Geisel School of Medicine and the Dartmouth-Hitchcock (D-H) health system hire leader of biomedical and translational informatics programs
August 22, 2018
Health IT HTM
Alfredo Tirado-Ramos, PhD
Distinguished computational scientist and informatics expert Alfredo Tirado-Ramos, PhD, has joined the Dartmouth community to lead biomedical and translational informatics programs for the Geisel School of Medicine and the Dartmouth-Hitchcock (D-H) health system.

Tirado-Ramos’ multifaceted leadership responsibilities will include serving as director of biomedical informatics at SYNERGY Clinical and Translational Science Institute—Dartmouth’s CTSA (Clinical and Translational Science Award), funded by the National Institutes of Health. Tirado-Ramos will also serve as director of the Biomedical Data Science Research Software Laboratory and associate professor in the Department of Biomedical Data Science at Geisel, and scientific director of biomedical informatics for D-H.

“We are delighted to have Alfredo aboard—being able to secure someone of his experience and expertise is a major coup for Dartmouth,” says Alan I. Green, MD, chair and professor of psychiatry at Geisel, and director of SYNERGY. “Informatics is a key part of modern clinical and translational research and an essential component of linking data from electronic health records with research questions. Alfredo’s impact will be dramatic in helping us use ‘big data’ in sophisticated ways to advance our efforts in research and patient care throughout our system and beyond.”

Tirado-Ramos was formerly the chief and founder of the Clinical Informatics Division of the University of Texas Health Science Center at San Antonio, where he led a full-spectrum biomedical informatics program that explored the intersection between informatics, translational science, and clinically relevant datacentric problems—including computable phenotype-based research in areas such as health disparities, obesity, ALS, aging, and cancer.

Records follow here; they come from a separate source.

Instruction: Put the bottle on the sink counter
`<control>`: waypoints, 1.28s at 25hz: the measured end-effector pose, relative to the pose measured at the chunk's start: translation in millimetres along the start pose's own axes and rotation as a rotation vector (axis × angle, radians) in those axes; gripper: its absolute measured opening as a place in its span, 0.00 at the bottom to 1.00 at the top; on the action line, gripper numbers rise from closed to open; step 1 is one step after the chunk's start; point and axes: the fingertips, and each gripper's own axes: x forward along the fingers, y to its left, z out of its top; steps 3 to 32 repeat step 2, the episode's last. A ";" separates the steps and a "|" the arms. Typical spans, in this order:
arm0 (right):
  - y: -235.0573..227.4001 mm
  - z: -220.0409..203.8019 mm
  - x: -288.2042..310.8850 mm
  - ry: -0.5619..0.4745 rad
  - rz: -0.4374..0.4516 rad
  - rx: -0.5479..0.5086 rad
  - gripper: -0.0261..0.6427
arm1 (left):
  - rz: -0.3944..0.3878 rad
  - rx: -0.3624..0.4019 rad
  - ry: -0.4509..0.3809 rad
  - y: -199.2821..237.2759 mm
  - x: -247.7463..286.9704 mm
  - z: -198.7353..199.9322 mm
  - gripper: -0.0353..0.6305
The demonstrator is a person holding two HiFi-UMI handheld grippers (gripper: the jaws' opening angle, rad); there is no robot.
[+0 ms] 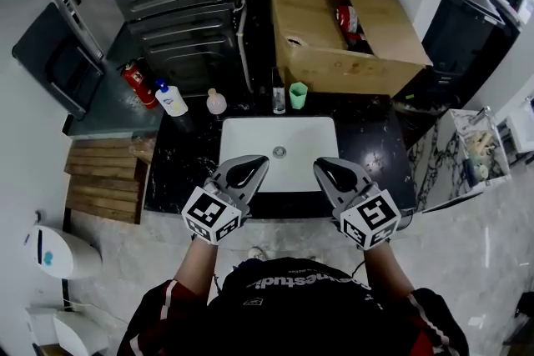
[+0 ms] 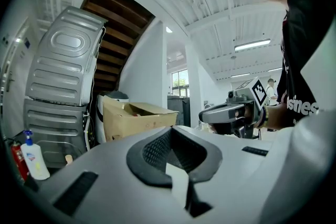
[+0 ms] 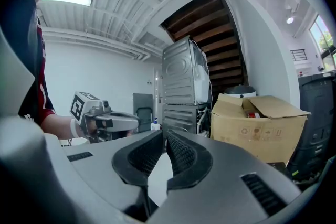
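Countertop (image 1: 377,142) of dark marble frames white sink (image 1: 250,147), cardboard box (image 1: 334,58) behind.

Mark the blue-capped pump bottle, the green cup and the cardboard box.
pump bottle (image 1: 173,102): head view, on its white body.
green cup (image 1: 298,96): head view, on its side wall.
cardboard box (image 1: 342,62): head view, on its front wall.

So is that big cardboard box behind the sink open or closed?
Open. The cardboard box has its flaps folded outward, and a red item shows inside.
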 end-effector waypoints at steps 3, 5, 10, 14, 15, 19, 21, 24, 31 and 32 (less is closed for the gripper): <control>0.8 0.8 3.3 0.002 -0.001 -0.004 0.12 | -0.002 0.003 -0.001 2.2 -0.9 0.6 0.07; 0.8 0.8 3.3 0.002 -0.001 -0.004 0.12 | -0.002 0.003 -0.001 2.2 -0.9 0.6 0.07; 0.8 0.8 3.3 0.002 -0.001 -0.004 0.12 | -0.002 0.003 -0.001 2.2 -0.9 0.6 0.07; 0.8 0.8 3.3 0.002 -0.001 -0.004 0.12 | -0.002 0.003 -0.001 2.2 -0.9 0.6 0.07; 0.8 0.8 3.3 0.002 -0.001 -0.004 0.12 | -0.002 0.003 -0.001 2.2 -0.9 0.6 0.07; 0.8 0.8 3.3 0.002 -0.001 -0.004 0.12 | -0.002 0.003 -0.001 2.2 -0.9 0.6 0.07; 0.8 0.8 3.3 0.002 -0.001 -0.004 0.12 | -0.002 0.003 -0.001 2.2 -0.9 0.6 0.07; 0.8 0.8 3.3 0.002 -0.001 -0.004 0.12 | -0.002 0.003 -0.001 2.2 -0.9 0.6 0.07; 0.8 0.8 3.3 0.002 -0.001 -0.004 0.12 | -0.002 0.003 -0.001 2.2 -0.9 0.6 0.07; 0.8 0.8 3.3 0.002 -0.001 -0.004 0.12 | -0.002 0.003 -0.001 2.2 -0.9 0.6 0.07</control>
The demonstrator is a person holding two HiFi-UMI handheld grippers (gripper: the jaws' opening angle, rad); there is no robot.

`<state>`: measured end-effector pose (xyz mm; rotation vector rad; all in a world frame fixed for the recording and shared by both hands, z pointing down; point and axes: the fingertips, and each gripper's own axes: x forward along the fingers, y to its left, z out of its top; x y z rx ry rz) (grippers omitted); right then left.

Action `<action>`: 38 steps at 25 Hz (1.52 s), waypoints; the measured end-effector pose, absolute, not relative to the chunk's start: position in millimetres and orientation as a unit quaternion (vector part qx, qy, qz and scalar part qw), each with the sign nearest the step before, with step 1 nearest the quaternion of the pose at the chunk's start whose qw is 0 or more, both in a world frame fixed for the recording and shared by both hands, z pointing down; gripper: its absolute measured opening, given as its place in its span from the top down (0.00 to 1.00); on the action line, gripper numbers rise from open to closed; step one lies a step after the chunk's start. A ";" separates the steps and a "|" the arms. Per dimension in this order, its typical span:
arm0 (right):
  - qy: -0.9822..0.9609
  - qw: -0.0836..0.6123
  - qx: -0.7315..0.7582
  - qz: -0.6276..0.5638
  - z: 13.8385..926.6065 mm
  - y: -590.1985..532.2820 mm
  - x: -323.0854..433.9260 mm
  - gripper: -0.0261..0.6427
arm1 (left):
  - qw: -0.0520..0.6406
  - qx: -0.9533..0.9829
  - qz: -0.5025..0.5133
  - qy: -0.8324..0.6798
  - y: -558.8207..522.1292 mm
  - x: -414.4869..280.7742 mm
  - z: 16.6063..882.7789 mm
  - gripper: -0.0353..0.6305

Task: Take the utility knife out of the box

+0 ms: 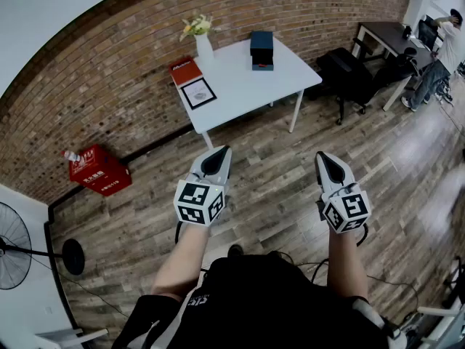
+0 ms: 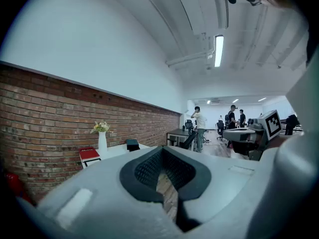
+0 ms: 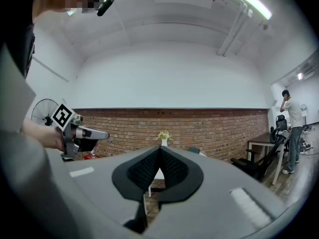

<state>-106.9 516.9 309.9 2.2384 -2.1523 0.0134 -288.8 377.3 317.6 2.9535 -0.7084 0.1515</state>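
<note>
A dark shirt [image 1: 254,304] filled the view nearest the lens, with two bare forearms [image 1: 185,257] reaching forward from it. They carried the left gripper [image 1: 220,155] and the right gripper [image 1: 325,163] side by side above the floor [image 1: 276,187], well apart from each other and pointing roughly level toward the table [image 1: 240,82]. Each gripper had its jaws together, the black pads meeting at the tips with nothing between them. The box [image 1: 261,49], dark blue, stood on the far part of the white table, close to the brick wall [image 1: 109,71] and well apart from both grippers. The knife could not be made out in any view. To the left of the box on the same tabletop stood a white vase [image 1: 204,49] of flowers. A red book [image 1: 186,71] lay at the table's left corner, and a black frame [image 1: 197,93] lay just in front of it. Right of the table were a black chair [image 1: 349,71] and, beyond it, a dark desk [image 1: 385,38], with a person [image 1: 443,49] standing at the far right edge. Against the foot of the wall, left of the table, sat a red crate [image 1: 100,169] on the wooden floor. A standing fan [image 1: 11,257] showed at the left edge of the head view.
</note>
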 end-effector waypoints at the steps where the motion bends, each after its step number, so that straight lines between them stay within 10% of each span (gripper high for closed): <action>1: -0.694 0.017 0.720 0.007 311.2 516.3 -106.8 0.96 | 0.050 0.970 0.050 -0.232 376.9 -287.8 317.7 0.94; 38: -0.699 0.004 0.712 0.062 340.8 563.3 -33.9 0.96 | 0.078 0.970 0.063 -0.220 416.7 -204.2 337.2 0.94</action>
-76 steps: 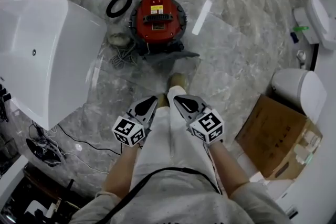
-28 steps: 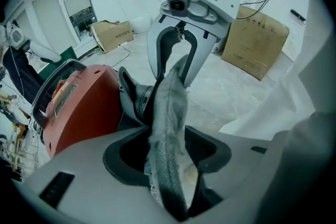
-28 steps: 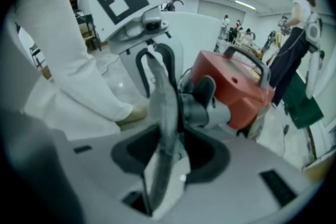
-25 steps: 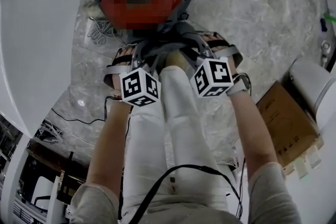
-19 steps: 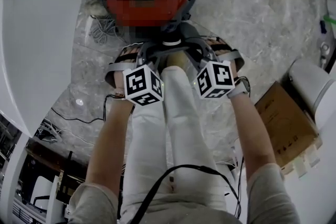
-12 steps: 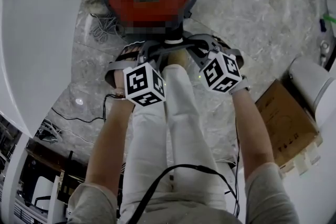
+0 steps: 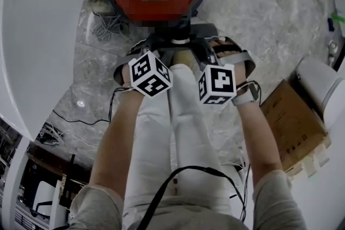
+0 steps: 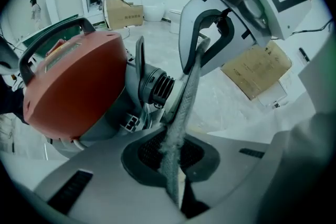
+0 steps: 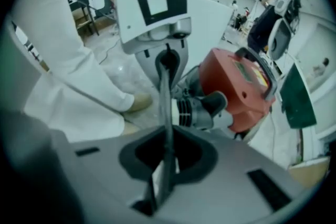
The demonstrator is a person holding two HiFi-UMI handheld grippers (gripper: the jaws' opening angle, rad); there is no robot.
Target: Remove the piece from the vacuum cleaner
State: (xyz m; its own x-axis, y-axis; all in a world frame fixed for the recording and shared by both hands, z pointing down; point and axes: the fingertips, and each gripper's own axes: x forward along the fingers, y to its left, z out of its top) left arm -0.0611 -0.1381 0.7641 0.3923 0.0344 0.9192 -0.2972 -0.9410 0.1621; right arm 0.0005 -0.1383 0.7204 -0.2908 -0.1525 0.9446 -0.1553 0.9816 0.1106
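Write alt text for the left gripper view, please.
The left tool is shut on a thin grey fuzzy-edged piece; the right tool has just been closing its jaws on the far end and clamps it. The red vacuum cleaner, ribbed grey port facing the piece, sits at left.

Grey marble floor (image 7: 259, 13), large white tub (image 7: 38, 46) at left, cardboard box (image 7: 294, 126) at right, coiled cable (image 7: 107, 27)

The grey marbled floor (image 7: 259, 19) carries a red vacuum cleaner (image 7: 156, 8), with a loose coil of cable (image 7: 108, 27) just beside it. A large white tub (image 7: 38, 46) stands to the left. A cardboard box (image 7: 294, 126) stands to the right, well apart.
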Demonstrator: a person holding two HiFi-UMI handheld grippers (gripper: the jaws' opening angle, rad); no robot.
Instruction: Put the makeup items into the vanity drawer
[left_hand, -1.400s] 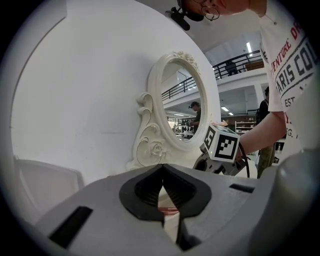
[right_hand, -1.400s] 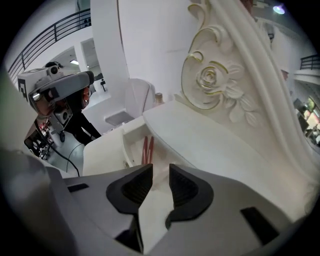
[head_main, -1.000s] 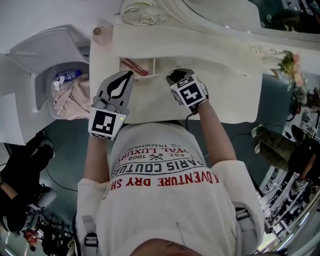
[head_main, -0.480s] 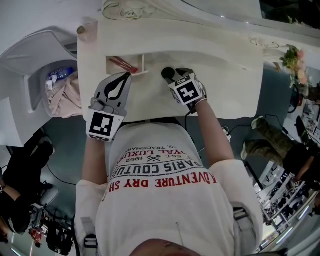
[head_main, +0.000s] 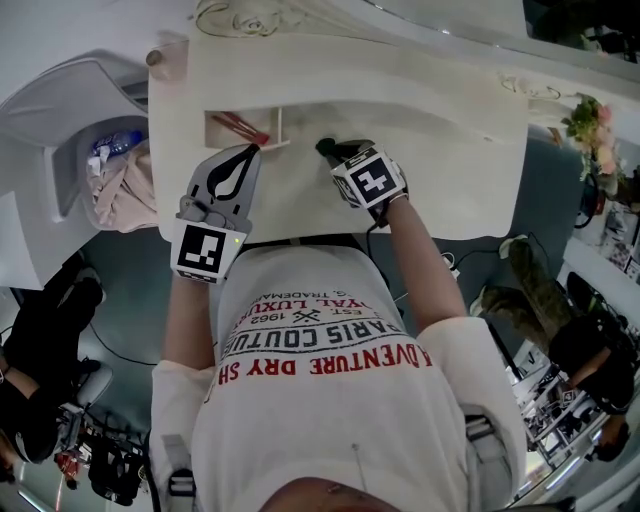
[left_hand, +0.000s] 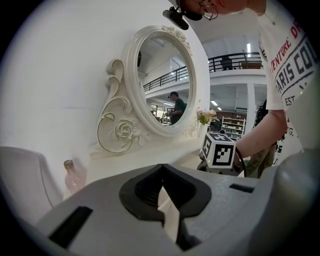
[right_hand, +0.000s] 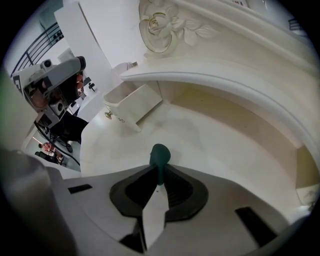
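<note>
At the desk's (head_main: 450, 130) left end, open drawer (head_main: 280, 125) with thin red sticks (head_main: 238, 124). Just below, left gripper (head_main: 256, 150), matte grey fingers pressed together, empty. Rightward, right gripper (head_main: 337, 153), fingers closing on slim stem of dark teal applicator (right_hand: 160, 156), rounded head jutting past fingertips over glossy cream top. Shirt (head_main: 330, 350) print: "ADVENTURE DRY".

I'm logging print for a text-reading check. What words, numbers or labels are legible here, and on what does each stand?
"ADVENTURE DRY SH", red, cut off: white T-shirt, upside down in the head view.
"ARIS COUTU", dark, cut off: same shirt.
"EST. 1962": same shirt.
"YAL LUXUR", cut off: same shirt.
"PARIS COU" and "ENTURE D": same shirt, in the left gripper view.
Smallest line on the shirt: too blurred to read surely.
Print on the blue-labelled bottle: too small to read.
</note>
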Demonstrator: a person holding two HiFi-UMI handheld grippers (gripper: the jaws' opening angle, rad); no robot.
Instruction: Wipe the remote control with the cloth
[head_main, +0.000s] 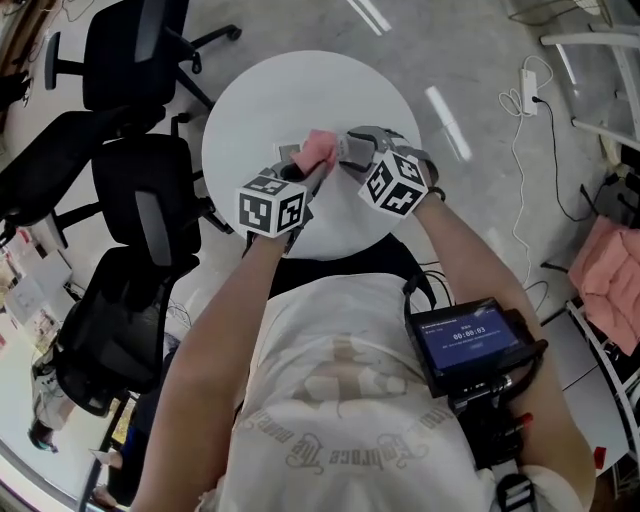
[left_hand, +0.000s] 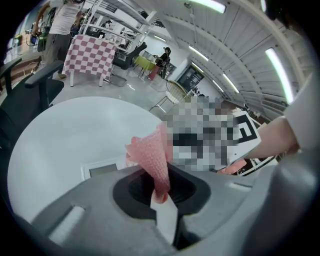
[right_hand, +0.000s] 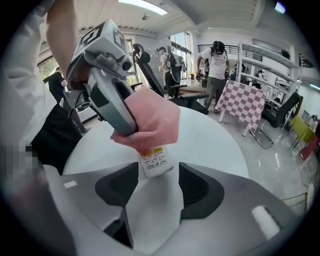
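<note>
A white remote control (right_hand: 156, 160) lies on the round white table (head_main: 260, 100), its button end towards me in the right gripper view. A pink cloth (right_hand: 150, 120) is draped over its middle. Only its display end (left_hand: 102, 169) shows beyond the cloth in the left gripper view. My left gripper (left_hand: 162, 192) is shut on a fold of the cloth (left_hand: 152, 160) and holds it down on the remote. My right gripper (right_hand: 159, 172) is open. The remote's button end sits between its jaws and the pads do not press on it. In the head view both grippers meet at the cloth (head_main: 318, 150).
Black office chairs (head_main: 130, 200) crowd the table's left side. The table's near edge is just below the marker cubes. A white power strip with its cable (head_main: 528, 90) lies on the floor to the right. People stand far off in the room.
</note>
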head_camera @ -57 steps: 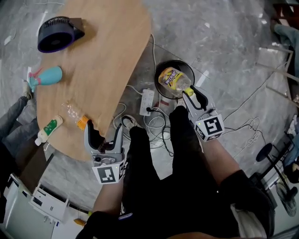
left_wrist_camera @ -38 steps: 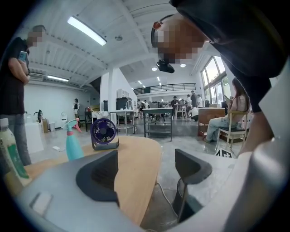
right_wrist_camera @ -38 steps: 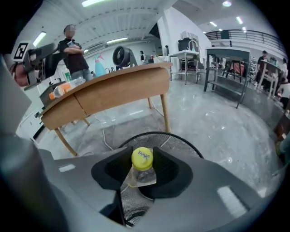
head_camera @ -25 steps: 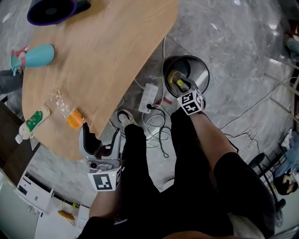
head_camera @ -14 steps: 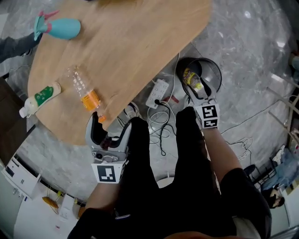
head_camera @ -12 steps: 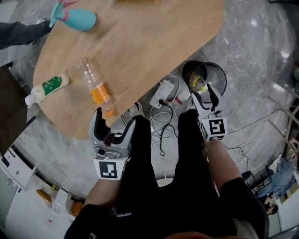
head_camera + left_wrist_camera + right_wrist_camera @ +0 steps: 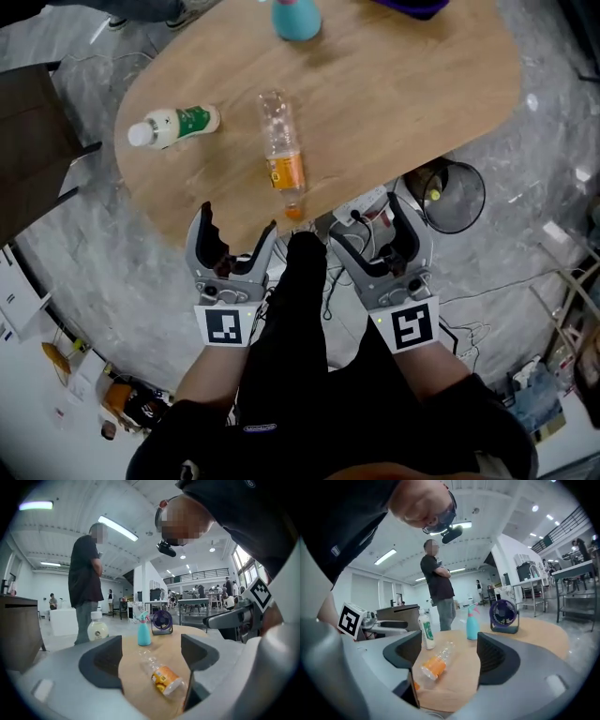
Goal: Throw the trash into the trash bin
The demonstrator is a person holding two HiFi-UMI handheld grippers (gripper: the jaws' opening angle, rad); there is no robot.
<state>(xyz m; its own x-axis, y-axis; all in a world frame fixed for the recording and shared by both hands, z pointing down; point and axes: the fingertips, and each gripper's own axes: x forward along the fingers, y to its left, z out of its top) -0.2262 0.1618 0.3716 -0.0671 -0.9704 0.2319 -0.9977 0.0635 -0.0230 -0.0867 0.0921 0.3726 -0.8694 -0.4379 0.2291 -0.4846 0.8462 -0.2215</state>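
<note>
The table (image 7: 394, 84) is a smooth, pale wooden oval. A clear, ribbed plastic bottle (image 7: 284, 155) with an orange label lies on its side near the table's 6 o'clock edge. A white bottle (image 7: 173, 125) with a green label stands at its 10 o'clock, and a teal spray bottle (image 7: 296, 19) at 12 o'clock, next to a round purple fan (image 7: 504, 615). That makes three bottles and one fan.

On the marbled grey floor (image 7: 112, 244), at the table's 4 o'clock, sits one round dark trash bin (image 7: 466, 208) with a yellow scrap of trash (image 7: 433, 195) inside.

The left gripper (image 7: 237, 223) has its jaws spread and empty. The right gripper (image 7: 367, 225) has just been opening its jaws, with nothing between them.
</note>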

With substantial funding from PCORI (Patient-Centered Outcomes Research Institute) and the CTSA Program, he created an information research system for interdisciplinary collaboration between pediatric endocrinologists, cancer researchers and neurologists, while establishing new institutional governance frameworks. Tirado-Ramos also co-directed the informatics core at the San Antonio Claude D. Pepper Older Americans Independence Center—as part of a National Institute on Aging award—where he developed state-of-the-art informatics tools to investigate treatments for age-related diseases, with a major focus on pharmacological interventions.